Sebagai informasi, PT Pelabuhan Patimban Internasional (PPI) mencatat lebih dari 1,2 juta unit kendaraan telah melalui Pelabuhan Patimban dalam kurun waktu 2021-2026. Terminal kendaraan di pelabuhan ini mampu menampung rata-rata lebih dari 200.000 unit kendaraan per tahun dari total kapasitas 250.000 unit per tahun.

Selain itu, aktivitas kapal kargo (vessel call) di Pelabuhan Patimban juga menunjukkan peningkatan signifikan, dengan rata-rata pertumbuhan mencapai 10% per tahun sejak 2024. Hingga pertengahan 2026, frekuensi kapal yang bersandar hampir mencapai 300 kapal per tahun.

Kepala Kantor KSOP Kelas II Patimban, Mohd Arief Agustian, menyatakan bahwa penambahan layanan pelayaran ini merupakan perkembangan positif yang menjadikan Pelabuhan Patimban sebagai bagian integral dari rantai pasok logistik nasional yang terhubung dengan jaringan pelayaran kawasan Asia-Pasifik.

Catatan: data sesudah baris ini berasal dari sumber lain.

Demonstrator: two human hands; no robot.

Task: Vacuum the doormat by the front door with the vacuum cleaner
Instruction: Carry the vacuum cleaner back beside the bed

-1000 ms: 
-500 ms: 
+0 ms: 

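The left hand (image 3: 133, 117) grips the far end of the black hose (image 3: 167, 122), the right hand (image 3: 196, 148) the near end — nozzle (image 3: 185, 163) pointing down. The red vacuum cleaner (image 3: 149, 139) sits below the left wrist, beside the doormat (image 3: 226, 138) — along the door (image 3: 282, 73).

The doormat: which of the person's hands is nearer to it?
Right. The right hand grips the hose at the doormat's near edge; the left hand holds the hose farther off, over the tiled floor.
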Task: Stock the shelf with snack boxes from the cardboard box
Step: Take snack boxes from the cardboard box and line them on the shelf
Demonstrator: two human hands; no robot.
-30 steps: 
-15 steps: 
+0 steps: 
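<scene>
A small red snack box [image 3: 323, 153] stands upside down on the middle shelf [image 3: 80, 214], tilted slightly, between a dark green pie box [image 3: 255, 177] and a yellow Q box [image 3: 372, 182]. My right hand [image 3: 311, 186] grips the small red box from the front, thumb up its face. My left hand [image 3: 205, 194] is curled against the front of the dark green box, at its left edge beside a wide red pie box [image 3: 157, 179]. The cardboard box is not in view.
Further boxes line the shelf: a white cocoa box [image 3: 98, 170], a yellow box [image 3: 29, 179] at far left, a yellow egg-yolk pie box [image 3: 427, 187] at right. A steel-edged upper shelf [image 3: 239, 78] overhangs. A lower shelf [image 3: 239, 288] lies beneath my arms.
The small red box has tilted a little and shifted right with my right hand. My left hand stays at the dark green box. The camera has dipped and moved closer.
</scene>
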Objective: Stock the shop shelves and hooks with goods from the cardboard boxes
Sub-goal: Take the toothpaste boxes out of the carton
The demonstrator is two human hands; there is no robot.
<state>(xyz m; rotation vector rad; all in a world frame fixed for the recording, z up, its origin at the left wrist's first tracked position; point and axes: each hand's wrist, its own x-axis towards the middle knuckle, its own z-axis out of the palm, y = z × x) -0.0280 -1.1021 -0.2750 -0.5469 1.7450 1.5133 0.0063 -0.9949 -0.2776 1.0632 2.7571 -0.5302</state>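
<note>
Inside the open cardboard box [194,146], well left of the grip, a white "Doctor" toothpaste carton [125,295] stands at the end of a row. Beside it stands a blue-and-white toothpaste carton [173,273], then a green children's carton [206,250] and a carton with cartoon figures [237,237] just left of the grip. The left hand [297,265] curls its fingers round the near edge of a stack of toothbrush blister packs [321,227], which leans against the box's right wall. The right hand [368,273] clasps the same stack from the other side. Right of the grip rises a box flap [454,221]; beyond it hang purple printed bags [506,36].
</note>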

“Masuknya layanan ONE-Samudera menjadi perkembangan positif Pelabuhan Patimban. Kami juga ingin mendorong lebih banyak kapal yang bersandar, serta memberikan pilihan layanan serta konektivitas yang dimanfaatkan oleh pelaku usaha pengguna jasa. Bersandarnya ONE-Samudera menjadi milestone penting bahwa aktivitas terminal mulai tumbuh bersamaan dengan tersedianya infrastruktur yang melayani Pelabuhan Patimban,” ujar Arief.

Yukki menjelaskan bahwa perkembangan ini merupakan hasil kolaborasi antara pemerintah dan badan usaha kepelabuhanan. PT Pelabuhan Patimban International (PPI) mengoperasikan Terminal Peti Kemas Patimban melalui skema Kerja Sama Pemerintah dengan Badan Usaha (KPBU), didukung oleh PT Patimban Global Gateway Terminal (PGT) sebagai operator terminal peti kemas dan PT Patimban International Car Terminal (PICT) sebagai operator terminal kendaraan.

Keberhasilan skema KPBU ini terlihat dari persiapan fasilitas operasional dan kemampuan menghasilkan trafik serta pendapatan yang berkelanjutan. Diversifikasi layanan pelayaran dan kesiapan menangani beberapa kapal secara bersamaan menjadi bukti efektivitas model kemitraan ini. Hal ini juga menjadi modal penting bagi Indonesia untuk mereplikasi skema serupa di pelabuhan-pelabuhan strategis lainnya.